Aldo Naro vittima di brutale violenza «Un modo per imporre propria forza»

A provocare la morte del giovane Aldo Naro, il giovane medico di 24 anni morto il 14 febbraio dell’anno scorso nella discoteca Goa di Palermo, è stato un «calcio violentissimo» alla nuca. Ne sono convinti i giudici del Tribunale dei minorenni di Palermo che lo scrivono nelle motivazioni della sentenza con la quale è stato condannato, a novembre scorso, Andrea Balsano a cui sono stati inflitti dieci anni di reclusione, scontati di un terzo per il rito abbreviato. Balsano aveva 17 anni quando avvenne la rissa. Reclutato allo Zen, faceva il buttafuori abusivo nella discoteca. Venne arrestato quattro giorni dopo il delitto. Secondo i giudici avrebbe agito «a tutti i costi per sfogare la sua aggressività e imporre la propria forza, in qualità di vigilante-buttafuori». 

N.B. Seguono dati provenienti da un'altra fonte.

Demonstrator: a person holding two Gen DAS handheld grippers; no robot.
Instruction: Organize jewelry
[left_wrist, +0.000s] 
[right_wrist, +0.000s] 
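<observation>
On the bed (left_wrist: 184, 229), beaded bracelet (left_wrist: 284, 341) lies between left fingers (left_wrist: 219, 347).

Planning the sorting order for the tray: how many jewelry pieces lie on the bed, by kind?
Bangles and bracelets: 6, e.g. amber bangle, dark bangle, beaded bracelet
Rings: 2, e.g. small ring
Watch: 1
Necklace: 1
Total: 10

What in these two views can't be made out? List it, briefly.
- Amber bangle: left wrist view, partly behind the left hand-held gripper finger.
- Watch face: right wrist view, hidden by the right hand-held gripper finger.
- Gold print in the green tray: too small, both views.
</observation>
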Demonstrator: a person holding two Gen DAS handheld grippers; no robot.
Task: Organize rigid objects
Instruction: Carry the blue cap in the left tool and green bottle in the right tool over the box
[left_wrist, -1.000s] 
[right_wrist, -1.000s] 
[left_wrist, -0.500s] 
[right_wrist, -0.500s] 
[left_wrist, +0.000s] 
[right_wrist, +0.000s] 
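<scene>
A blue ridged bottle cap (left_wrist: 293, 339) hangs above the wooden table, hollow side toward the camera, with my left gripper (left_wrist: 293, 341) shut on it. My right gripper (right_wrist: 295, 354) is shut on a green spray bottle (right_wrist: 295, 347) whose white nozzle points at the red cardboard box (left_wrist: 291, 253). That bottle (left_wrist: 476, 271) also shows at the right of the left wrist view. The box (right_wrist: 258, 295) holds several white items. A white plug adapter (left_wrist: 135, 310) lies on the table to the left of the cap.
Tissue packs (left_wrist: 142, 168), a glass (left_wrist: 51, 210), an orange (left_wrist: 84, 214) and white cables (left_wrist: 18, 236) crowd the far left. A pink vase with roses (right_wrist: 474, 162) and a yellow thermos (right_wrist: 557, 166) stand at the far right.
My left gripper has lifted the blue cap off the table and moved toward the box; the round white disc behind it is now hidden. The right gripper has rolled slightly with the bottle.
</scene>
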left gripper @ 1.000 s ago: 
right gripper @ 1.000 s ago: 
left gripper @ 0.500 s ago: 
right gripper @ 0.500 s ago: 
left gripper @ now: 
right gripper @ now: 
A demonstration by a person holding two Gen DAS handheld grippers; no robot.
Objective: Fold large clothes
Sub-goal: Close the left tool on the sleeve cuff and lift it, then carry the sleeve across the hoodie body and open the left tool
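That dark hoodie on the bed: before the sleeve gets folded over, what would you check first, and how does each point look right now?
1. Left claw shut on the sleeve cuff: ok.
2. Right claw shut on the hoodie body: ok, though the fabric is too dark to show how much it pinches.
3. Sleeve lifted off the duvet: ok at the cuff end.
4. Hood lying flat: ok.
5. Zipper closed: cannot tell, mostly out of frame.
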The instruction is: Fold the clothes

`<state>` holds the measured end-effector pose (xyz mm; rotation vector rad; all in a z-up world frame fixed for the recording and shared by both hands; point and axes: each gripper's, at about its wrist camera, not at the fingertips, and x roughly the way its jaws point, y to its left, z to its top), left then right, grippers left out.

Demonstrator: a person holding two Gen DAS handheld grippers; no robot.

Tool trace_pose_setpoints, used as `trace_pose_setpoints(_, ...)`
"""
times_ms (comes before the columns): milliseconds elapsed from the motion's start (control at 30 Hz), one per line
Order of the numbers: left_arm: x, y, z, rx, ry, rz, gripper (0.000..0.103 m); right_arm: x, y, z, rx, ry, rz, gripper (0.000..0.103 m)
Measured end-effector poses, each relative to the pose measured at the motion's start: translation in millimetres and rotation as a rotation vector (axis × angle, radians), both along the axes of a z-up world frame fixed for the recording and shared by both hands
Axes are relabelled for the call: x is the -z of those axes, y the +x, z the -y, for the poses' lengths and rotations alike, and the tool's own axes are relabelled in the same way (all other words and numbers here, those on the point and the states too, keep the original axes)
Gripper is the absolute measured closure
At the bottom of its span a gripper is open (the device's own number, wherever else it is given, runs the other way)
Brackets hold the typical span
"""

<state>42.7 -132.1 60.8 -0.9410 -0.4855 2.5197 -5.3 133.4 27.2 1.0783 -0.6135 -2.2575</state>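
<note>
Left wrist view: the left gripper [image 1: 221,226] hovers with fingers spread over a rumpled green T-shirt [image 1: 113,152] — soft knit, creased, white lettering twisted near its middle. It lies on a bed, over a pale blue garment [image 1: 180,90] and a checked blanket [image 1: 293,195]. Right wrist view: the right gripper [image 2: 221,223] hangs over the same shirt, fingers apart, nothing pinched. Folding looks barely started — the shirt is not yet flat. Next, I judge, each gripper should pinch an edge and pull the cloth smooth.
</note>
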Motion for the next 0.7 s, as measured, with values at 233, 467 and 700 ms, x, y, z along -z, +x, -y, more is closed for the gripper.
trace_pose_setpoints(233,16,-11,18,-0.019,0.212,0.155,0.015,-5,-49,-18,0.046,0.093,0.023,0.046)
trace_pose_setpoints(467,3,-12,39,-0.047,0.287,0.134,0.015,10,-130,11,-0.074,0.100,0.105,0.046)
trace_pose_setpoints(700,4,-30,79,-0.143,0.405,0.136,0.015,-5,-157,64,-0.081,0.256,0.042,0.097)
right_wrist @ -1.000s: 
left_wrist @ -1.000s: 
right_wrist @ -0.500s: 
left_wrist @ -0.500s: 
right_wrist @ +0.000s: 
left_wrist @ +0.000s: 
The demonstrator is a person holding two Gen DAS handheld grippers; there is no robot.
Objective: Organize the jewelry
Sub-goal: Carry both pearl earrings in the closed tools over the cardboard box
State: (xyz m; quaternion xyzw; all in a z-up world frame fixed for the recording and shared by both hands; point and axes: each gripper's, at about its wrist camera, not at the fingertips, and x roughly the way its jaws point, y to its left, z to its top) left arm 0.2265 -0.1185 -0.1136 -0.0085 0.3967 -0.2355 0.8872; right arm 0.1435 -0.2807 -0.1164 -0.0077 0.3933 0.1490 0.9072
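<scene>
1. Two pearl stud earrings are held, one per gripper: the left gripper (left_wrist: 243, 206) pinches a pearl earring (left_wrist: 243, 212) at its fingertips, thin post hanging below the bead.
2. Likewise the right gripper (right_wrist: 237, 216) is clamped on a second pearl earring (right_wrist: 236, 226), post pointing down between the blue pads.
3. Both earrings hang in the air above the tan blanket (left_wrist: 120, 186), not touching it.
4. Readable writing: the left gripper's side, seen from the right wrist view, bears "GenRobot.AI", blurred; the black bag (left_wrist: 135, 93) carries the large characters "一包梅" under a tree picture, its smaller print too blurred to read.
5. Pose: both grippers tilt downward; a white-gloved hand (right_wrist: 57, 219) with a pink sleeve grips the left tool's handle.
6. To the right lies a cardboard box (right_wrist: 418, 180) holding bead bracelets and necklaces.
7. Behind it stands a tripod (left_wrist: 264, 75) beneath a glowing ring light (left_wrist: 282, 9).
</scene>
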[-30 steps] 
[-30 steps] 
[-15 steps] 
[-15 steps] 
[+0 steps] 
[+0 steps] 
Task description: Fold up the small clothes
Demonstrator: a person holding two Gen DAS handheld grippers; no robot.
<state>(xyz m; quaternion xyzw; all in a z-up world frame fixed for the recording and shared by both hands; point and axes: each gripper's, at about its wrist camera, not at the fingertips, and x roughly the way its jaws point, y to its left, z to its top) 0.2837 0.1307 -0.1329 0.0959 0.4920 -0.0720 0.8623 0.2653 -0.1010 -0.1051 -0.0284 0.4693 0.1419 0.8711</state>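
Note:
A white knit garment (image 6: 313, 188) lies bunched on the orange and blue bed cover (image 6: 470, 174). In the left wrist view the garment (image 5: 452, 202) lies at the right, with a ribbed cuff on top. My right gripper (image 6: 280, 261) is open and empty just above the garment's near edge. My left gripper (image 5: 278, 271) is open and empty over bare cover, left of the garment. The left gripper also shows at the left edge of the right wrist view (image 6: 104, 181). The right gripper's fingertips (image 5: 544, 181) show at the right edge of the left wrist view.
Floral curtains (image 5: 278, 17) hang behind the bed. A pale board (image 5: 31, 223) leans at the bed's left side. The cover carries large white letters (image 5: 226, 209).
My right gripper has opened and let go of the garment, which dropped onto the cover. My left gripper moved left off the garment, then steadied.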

Quella sera, infatti, Naro si trovava al Goa con la fidanzata e alcuni amici. Aveva prenotato con la sua comitiva un tavolo nel privé del locale. La rissa, secondo quanto hanno raccontato gli amici del ragazzo, che da poco si era laureato in medicina, sarebbe scoppiata dopo una discussione per motivi futili. L’intervento dei buttafuori avrebbe poi fatto degenerare la situazione. Secondo i giudici «il comportamento dell’imputato, in considerazione delle modalità, circostanze e mezzi usati, seppure non appaia direttamente finalizzato alla realizzazione dell’evento letale che poi si è verificato, deve considerarsi sicuramente come atto volontario, le cui conseguenze, del tutto prevedibili, sono state accettate dal minorenne». 

Tra l’altro, si legge, che «il violento colpo alla testa sferrato da Balsano nei confronti di Naro non appare una conseguenza immediata della rissa, non costituendo un atto compiuto durante la stessa». Nella ricostruzione del Tribunale, Naro era «a terra, privo di difesa – proseguono i giudici – e stordito a causa dei colpi subiti in precedenza, tanto da cadere per terra avendo anche difficoltà a deambulare». Le indagini sulla vicenda, intanto, sono sfociate nella richiesta di rinvio a giudizio (si è aperta nelle scorse settimane l’udienza preliminare) per tredici persone accusate a vario titolo di rissa e favoreggiamento: tra loro il titolare del locale Massimo Barbaro, Francesco Meschisi, coordinatore dei buttafuori e il responsabile della sicurezza della discoteca, Giovanni Perna.